Still, such considerations pale into insignificance when you’re on you way to Glasgow to hear from women who think nothing of cycling across America, or 500 miles around the north coast of Scotland in 36 hours or – in Kate Rawles’ case – cycling the length of South America on a bamboo bike she has built herself to raise awareness about conservation and biodiversity.

bamboo bike

As someone who prefers her peril mild, and her bike rides at the speed of chat, I can’t compete with either feat, but after we had finished a good morning session of bike-related plotting, my partner in crime and I did head out for an adventure of our own entitled “what happens if you attempt to follow the bike signs on part of the National Cycle Network when you have no idea where you are going?” We do it to raise awareness about the hard of navigating…

Exploring Glasgow

Now where??

We got there in the end.

Kelvingrove walkway


House Warming

November 10, 2016

You know you’re a gardener when you’re delighted if someone leaves a bag of poo (several bags actually) on your doorstep (oh all right, by the side of the garage).
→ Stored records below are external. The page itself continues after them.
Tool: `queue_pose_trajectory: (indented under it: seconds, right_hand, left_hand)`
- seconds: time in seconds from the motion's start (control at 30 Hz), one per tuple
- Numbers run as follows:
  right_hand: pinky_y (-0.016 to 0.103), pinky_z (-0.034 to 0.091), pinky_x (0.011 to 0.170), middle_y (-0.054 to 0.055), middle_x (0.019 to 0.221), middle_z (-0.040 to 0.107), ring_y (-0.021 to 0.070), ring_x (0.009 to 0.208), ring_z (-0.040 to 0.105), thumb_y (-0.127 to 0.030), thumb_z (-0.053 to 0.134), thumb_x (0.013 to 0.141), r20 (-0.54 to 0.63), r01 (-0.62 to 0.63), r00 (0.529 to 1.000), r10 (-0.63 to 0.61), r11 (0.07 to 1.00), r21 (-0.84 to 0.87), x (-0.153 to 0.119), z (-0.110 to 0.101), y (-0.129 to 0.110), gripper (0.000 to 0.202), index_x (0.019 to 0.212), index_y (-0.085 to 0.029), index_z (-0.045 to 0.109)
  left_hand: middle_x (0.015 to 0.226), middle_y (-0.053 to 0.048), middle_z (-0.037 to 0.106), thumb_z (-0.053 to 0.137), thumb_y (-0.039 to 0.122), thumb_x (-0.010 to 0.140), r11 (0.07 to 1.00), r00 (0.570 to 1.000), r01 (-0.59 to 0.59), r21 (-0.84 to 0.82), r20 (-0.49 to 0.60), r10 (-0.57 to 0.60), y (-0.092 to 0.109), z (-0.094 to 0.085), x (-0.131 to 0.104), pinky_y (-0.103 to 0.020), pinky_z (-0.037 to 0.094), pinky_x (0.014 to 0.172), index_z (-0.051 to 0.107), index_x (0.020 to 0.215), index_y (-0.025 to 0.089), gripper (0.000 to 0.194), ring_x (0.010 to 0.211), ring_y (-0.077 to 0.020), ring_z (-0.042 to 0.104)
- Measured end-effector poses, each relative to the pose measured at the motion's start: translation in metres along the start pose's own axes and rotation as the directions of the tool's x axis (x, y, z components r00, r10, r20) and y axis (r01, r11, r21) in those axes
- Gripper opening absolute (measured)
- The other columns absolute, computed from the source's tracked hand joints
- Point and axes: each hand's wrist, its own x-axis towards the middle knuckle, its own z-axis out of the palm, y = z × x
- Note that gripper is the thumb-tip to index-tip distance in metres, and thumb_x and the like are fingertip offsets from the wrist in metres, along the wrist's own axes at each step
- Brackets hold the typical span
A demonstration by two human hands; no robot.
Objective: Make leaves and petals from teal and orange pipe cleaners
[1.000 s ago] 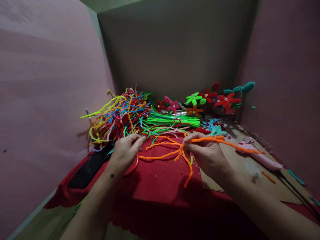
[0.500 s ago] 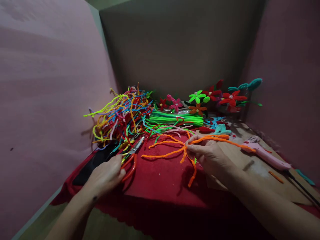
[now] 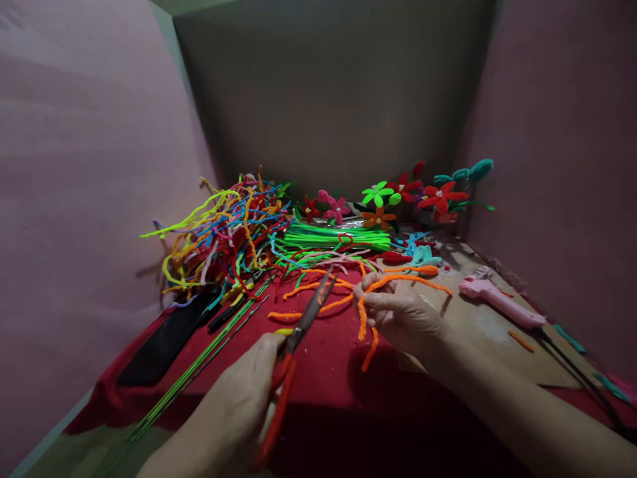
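Note:
My left hand (image 3: 243, 395) is closed around a pair of scissors (image 3: 309, 313) with red-orange handles. Their blades point up and away, passing over some orange strands. In my right hand (image 3: 405, 311), thumb and fingers pinch a bunch of orange pipe cleaners (image 3: 362, 318). Several of its fuzzy ends fan out to the left and hang down, and one longer strand curves off to the right. Whether the blades touch any strand, I cannot tell.
A tangled heap of coloured pipe cleaners (image 3: 219, 239) lies at the left, behind a black phone (image 3: 159, 352) and thin green sticks (image 3: 199, 362). A green bundle (image 3: 338, 236) and pipe-cleaner flowers (image 3: 378, 194) stand behind. A pink glue gun (image 3: 502, 302) rests on cardboard (image 3: 472, 352).
My left hand has brought the scissors rightward and nearer, with the blades now over the orange strands. The green sticks have come into sight. My right hand keeps its pinch; the view has turned slightly right.

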Motion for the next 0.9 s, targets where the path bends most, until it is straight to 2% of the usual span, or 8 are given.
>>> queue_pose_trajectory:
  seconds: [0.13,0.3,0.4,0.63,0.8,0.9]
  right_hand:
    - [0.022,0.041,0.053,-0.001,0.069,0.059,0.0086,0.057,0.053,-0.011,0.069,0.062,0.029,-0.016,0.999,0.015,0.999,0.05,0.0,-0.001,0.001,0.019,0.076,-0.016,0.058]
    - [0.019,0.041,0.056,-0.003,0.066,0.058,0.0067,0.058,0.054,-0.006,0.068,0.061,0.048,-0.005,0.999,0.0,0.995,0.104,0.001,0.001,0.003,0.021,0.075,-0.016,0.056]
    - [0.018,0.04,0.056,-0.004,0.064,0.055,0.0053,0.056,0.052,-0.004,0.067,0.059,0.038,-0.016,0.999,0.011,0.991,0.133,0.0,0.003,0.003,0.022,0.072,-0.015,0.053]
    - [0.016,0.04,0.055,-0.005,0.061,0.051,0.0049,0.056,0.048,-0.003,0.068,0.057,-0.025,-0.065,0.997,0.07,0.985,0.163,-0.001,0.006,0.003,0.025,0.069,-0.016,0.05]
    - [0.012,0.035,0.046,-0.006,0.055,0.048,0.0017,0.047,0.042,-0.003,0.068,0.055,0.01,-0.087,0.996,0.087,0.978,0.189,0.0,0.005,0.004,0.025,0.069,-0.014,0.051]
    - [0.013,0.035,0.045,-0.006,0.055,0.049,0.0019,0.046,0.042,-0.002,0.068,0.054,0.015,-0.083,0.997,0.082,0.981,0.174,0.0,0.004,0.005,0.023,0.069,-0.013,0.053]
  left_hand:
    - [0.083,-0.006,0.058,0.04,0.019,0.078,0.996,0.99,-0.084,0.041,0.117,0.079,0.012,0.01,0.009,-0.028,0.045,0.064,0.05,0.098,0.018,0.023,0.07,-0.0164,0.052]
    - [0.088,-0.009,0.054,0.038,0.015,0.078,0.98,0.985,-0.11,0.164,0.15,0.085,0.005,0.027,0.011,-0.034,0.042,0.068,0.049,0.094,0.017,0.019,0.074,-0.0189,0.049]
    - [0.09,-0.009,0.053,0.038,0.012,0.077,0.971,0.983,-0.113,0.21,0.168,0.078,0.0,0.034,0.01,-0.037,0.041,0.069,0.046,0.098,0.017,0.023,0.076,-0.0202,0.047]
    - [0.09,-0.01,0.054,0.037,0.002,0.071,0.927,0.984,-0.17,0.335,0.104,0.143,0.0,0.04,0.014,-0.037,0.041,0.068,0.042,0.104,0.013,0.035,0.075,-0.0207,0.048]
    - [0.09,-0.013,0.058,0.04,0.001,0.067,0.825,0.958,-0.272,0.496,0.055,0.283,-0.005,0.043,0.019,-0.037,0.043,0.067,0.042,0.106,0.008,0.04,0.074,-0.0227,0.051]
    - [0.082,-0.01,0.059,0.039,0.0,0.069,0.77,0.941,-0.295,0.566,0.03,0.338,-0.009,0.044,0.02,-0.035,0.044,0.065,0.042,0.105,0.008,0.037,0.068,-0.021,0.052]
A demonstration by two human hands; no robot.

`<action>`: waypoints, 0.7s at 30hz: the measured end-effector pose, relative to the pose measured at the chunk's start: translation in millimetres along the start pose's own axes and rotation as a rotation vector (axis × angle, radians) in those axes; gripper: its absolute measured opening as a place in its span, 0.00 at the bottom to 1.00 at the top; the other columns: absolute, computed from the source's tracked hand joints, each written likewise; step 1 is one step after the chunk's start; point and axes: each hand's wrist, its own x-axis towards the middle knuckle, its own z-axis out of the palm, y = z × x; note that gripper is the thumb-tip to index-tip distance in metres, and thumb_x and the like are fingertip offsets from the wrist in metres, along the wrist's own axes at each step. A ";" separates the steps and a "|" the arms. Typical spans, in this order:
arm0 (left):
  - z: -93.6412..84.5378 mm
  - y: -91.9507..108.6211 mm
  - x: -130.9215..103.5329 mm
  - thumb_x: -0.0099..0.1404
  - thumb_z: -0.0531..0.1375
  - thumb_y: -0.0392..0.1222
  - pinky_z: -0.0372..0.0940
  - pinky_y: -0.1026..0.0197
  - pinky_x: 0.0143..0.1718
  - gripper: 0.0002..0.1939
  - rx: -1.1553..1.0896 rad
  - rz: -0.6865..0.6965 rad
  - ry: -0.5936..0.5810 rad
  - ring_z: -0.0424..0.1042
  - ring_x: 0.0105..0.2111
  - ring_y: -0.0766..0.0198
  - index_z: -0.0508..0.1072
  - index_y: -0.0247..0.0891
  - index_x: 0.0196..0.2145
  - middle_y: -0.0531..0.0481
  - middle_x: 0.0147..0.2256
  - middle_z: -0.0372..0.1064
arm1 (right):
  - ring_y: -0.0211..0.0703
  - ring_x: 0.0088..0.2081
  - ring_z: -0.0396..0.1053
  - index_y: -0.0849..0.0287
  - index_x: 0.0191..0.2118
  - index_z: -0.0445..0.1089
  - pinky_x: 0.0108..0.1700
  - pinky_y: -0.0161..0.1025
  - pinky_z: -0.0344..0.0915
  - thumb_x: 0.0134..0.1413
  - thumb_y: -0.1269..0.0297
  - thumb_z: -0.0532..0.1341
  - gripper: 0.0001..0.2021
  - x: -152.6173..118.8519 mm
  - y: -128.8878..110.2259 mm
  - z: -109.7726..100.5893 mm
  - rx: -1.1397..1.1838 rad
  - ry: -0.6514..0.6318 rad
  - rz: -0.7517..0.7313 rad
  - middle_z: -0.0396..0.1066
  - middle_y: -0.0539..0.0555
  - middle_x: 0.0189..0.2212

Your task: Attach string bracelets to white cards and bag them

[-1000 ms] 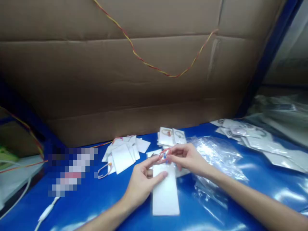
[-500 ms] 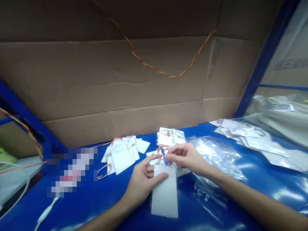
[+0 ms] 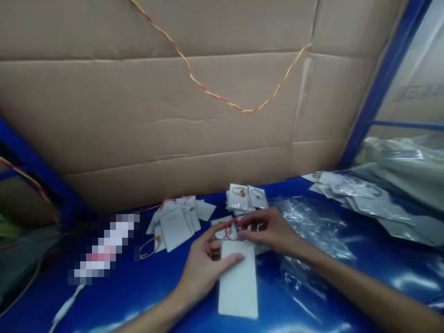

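My left hand [image 3: 204, 262] grips a white card [image 3: 238, 289], thumb pressed flat on its front; its fingers behind are partly hidden. Just above the card's upper edge is a small red cord bracelet [image 3: 229, 231], pinched between the fingertips of my right hand [image 3: 272, 232]. The tip of my left index finger reaches the bracelet's left side. Whether the card sits inside a clear sleeve, I cannot make out. Behind the hands lie packed cards [image 3: 239, 196] with bracelets showing through their clear bags.
A heap of white cards [image 3: 176, 226] lies left, with a pale loop [image 3: 148, 249] beside it. Clear plastic bags [image 3: 312, 226] spread right of my hands. More bagged cards [image 3: 371, 199] are stacked far right. Cardboard [image 3: 173, 120] walls the back of the blue table [image 3: 166, 282].
The red bracelet and my right fingertips have come down slightly toward the top of the card. My left hand keeps its hold on the card. The picture's brightness has shifted.
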 end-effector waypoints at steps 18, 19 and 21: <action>0.5 -5.0 1.0 0.56 0.71 0.44 0.71 0.64 0.36 0.36 0.053 0.066 -0.012 0.79 0.35 0.59 0.62 0.35 0.58 0.44 0.37 0.78 | 0.24 0.26 0.62 0.56 0.46 0.78 0.28 0.24 0.53 0.50 0.47 0.66 0.22 -5.2 -5.2 -0.2 -0.027 -0.061 -0.093 0.77 0.51 0.31; 0.4 -5.2 1.1 0.57 0.71 0.44 0.71 0.64 0.36 0.35 0.057 0.073 -0.008 0.79 0.35 0.59 0.62 0.35 0.58 0.44 0.37 0.78 | 0.24 0.25 0.60 0.56 0.44 0.79 0.27 0.25 0.52 0.51 0.46 0.65 0.21 -5.9 -6.6 -0.4 -0.051 -0.064 -0.102 0.76 0.51 0.30; 0.4 -5.0 1.0 0.57 0.71 0.44 0.71 0.65 0.36 0.36 0.060 0.084 0.005 0.79 0.35 0.60 0.61 0.36 0.58 0.44 0.38 0.78 | 0.25 0.26 0.60 0.57 0.40 0.80 0.27 0.26 0.51 0.53 0.45 0.63 0.21 -6.9 -9.2 -0.7 -0.079 -0.080 -0.123 0.76 0.51 0.30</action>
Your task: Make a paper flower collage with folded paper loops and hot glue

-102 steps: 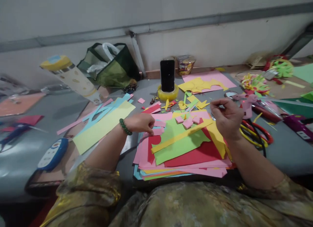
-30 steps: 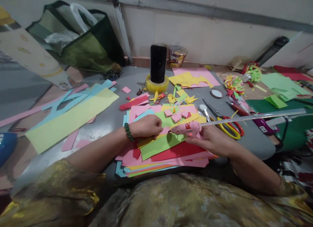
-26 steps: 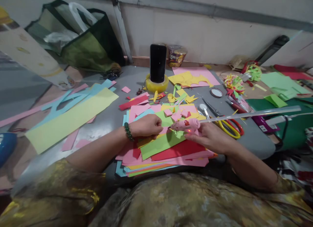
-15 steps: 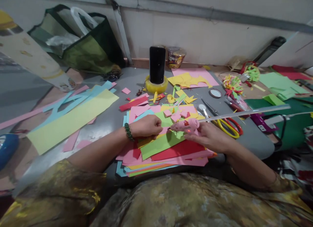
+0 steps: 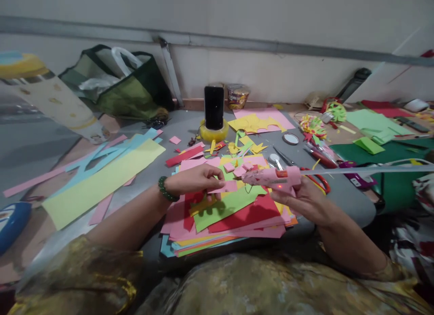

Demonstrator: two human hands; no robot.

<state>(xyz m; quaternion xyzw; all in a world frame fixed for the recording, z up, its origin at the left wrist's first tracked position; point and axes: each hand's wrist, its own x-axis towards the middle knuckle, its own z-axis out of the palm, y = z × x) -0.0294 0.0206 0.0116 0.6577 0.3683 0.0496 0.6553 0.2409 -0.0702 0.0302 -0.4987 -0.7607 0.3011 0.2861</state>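
Observation:
My left hand [image 5: 200, 180], with a green bead bracelet at the wrist, pinches a small pink paper piece [image 5: 230, 186] above the paper stack. In my right hand [image 5: 303, 198] is a pink glue gun [image 5: 273, 177], its nozzle pointing left near the pink piece and a long clear glue stick [image 5: 366, 170] running out of its back. Under my hands lie a green paper strip [image 5: 227, 207], a red sheet [image 5: 247, 213] and a pile of coloured paper [image 5: 224, 231]. Small folded pink pieces [image 5: 239, 170] sit just behind the nozzle.
A phone [image 5: 214, 108] stands in a yellow tape roll [image 5: 214, 132] at the back. Scissors [image 5: 320, 183] and tweezers [image 5: 284, 155] lie at the right, beyond them paper flowers [image 5: 312, 126]. Long paper strips [image 5: 105, 184], a bottle [image 5: 57, 98] and a green bag [image 5: 135, 86] are at the left.
My left hand has lifted a little with the pink piece between its fingers. The glue gun has shifted right and turned side-on. The whole view has tilted upward.

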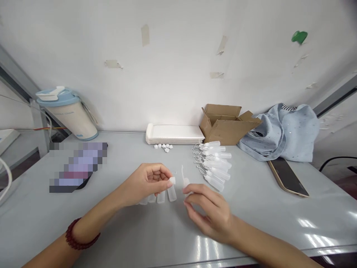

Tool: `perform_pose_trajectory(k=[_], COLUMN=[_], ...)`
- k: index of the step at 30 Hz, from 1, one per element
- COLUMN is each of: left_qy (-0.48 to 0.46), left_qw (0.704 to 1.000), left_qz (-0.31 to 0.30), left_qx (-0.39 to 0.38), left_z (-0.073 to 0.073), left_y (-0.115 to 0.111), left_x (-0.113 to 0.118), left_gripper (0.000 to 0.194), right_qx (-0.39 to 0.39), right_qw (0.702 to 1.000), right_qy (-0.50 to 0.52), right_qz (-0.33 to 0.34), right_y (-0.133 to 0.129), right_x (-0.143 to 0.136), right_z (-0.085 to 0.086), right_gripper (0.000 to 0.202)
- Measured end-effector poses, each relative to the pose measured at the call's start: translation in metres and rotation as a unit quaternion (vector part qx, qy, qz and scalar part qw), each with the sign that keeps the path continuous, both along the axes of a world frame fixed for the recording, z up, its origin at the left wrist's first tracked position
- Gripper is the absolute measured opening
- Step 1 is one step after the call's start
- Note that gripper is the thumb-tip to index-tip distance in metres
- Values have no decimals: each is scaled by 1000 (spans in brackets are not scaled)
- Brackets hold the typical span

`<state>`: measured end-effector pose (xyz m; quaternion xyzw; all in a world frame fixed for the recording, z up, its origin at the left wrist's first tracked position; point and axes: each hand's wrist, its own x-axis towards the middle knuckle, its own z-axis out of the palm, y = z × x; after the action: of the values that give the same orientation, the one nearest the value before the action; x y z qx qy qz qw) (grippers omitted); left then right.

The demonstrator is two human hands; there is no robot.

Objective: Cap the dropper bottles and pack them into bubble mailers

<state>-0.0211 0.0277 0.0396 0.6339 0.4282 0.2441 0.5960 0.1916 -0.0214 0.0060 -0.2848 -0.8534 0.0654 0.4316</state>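
Observation:
My left hand [153, 180] pinches a small white cap [172, 180] between thumb and forefinger. To its right, my right hand [206, 208] is closed on a small translucent plastic bottle [186, 182], whose thin tube or strap points up; most of its body is hidden behind the fingers. The cap and this bottle are apart. Several similar bottles [172, 194] lie in a row under and beside my left hand, partly covered by it. A pile of bottles with thin looped straps [216, 163] lies beyond my right hand. Several loose white caps [166, 150] sit farther back.
Along the wall stand a stack of white padded envelopes [175, 134] and an open cardboard box [228, 130]. A blue cloth bag [295, 130] and a phone [288, 178] are at right. At left are a tumbler [74, 115] and a device with a blurred screen [80, 163].

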Motion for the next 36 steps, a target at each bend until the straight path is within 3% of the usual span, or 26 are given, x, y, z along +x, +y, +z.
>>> perform_pose_trajectory(k=[6, 12, 16, 18, 24, 36], left_qy=[2, 1, 30, 46, 78, 67], left_qw=[1000, 999, 999, 997, 995, 997], left_qz=[-13, -35, -35, -36, -50, -47], left_qx=[-2, -1, 28, 43, 42, -6], left_z=[-2, -2, -2, -1, 2, -8], left_y=[-2, -7, -9, -10, -11, -10], left_x=[3, 6, 7, 8, 8, 13], left_gripper=[16, 15, 15, 15, 24, 27], right_qx=[-134, -280, -335, -330, -203, -124], right_qw=[986, 945, 926, 931, 977, 992], right_qy=[94, 145, 147, 132, 47, -11], right_qz=[43, 91, 96, 88, 48, 28], right_y=[0, 1, 2, 3, 5, 17], right_x=[-2, -4, -3, -2, 0, 8], right_z=[0, -3, -1, 0, -2, -5], right_gripper=[16, 15, 12, 11, 12, 15])
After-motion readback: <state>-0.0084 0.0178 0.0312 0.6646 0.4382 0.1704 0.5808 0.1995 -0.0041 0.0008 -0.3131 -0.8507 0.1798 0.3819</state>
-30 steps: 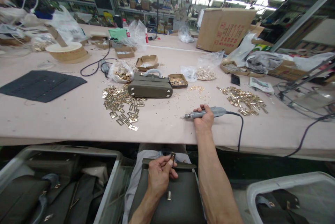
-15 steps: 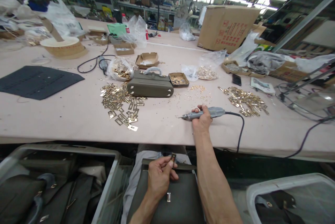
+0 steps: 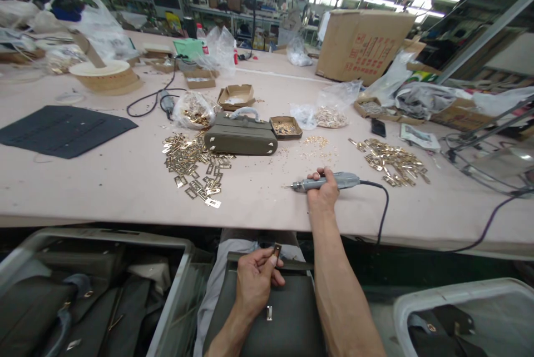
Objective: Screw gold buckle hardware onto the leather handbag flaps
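A dark bag (image 3: 292, 329) lies across the person's lap, a small metal clasp (image 3: 269, 313) on its face; above it the left hand (image 3: 253, 282) pinches a metal plate (image 3: 277, 251) between thumb and fingers, near the bag's far edge; a left bin (image 3: 172, 296) stands beside, packed with more dark bags (image 3: 98, 310), and a right bin (image 3: 403, 308) holds others.

The hands are well apart: the right hand (image 3: 323, 189) reaches over the tabletop (image 3: 258, 212), closed round a grey driver (image 3: 347, 180), whose tip points left; its cord (image 3: 386, 204) drops off the near edge.

Beyond, a pile of frames (image 3: 189, 159) spreads to the left and a pile of clasps (image 3: 394, 162) to the right; between them stands a second bag (image 3: 242, 137), its handle (image 3: 245, 112) up, with a tray (image 3: 286, 128) of small parts just beside it; a black sheet (image 3: 67, 132) lies far left, a phone (image 3: 378, 127) rests behind the clasps; farther back are a spool (image 3: 106, 78) and a large carton (image 3: 367, 48).
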Available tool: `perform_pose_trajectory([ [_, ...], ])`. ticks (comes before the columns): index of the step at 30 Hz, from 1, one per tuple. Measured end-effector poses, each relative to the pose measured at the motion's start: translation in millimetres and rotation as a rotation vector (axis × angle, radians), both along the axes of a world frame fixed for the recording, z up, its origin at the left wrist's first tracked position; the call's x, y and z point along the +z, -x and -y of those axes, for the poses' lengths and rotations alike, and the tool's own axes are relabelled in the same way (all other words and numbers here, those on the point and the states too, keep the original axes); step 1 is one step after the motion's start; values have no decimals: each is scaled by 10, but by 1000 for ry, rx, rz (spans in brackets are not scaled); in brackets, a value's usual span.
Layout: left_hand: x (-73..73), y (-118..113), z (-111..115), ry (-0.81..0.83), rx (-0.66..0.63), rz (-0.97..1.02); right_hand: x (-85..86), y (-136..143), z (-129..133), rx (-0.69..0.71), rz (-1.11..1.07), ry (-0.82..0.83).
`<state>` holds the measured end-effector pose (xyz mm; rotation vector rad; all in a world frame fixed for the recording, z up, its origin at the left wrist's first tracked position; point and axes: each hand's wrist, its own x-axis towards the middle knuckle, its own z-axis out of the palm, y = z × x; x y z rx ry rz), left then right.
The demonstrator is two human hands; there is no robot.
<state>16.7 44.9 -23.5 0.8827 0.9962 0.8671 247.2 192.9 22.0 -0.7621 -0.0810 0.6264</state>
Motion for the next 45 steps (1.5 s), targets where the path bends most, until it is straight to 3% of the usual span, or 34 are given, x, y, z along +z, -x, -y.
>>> perform_pose_trajectory([
  [21,34,17,26,13,14,0,-18,-22,88,12,12,-3],
  [45,-33,16,32,2,27,2,43,24,136,16,31,0],
])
It helps if the poo in question is well matured horse manure, and is in fact a housewarming gift from a horsy friend rather than some sort of a rural warning off. It’s all part of my grand plan for raised beds for vegetable gardening, which so far hasn’t got much further than choosing a potential site and asking around for ‘matters arising‘, as Buckingham Palace once delicately chose to describe it.

olive tree

The olive tree might appreciate a bit of warmth from somewhere …

Of course, given the speed with which I normally progress my plans, there is a danger that the poo in question will be very much more mature than it already is by the time I get around to using it. But then again, if this winter decides to go on as it has begun, we might actually be pleased to have a steaming heap of manure on the premises. After all, if you can heat your house from the energy released by composting woodchips, some sort of poo-source heat pump arrangement mightn’t be too far fetched an idea.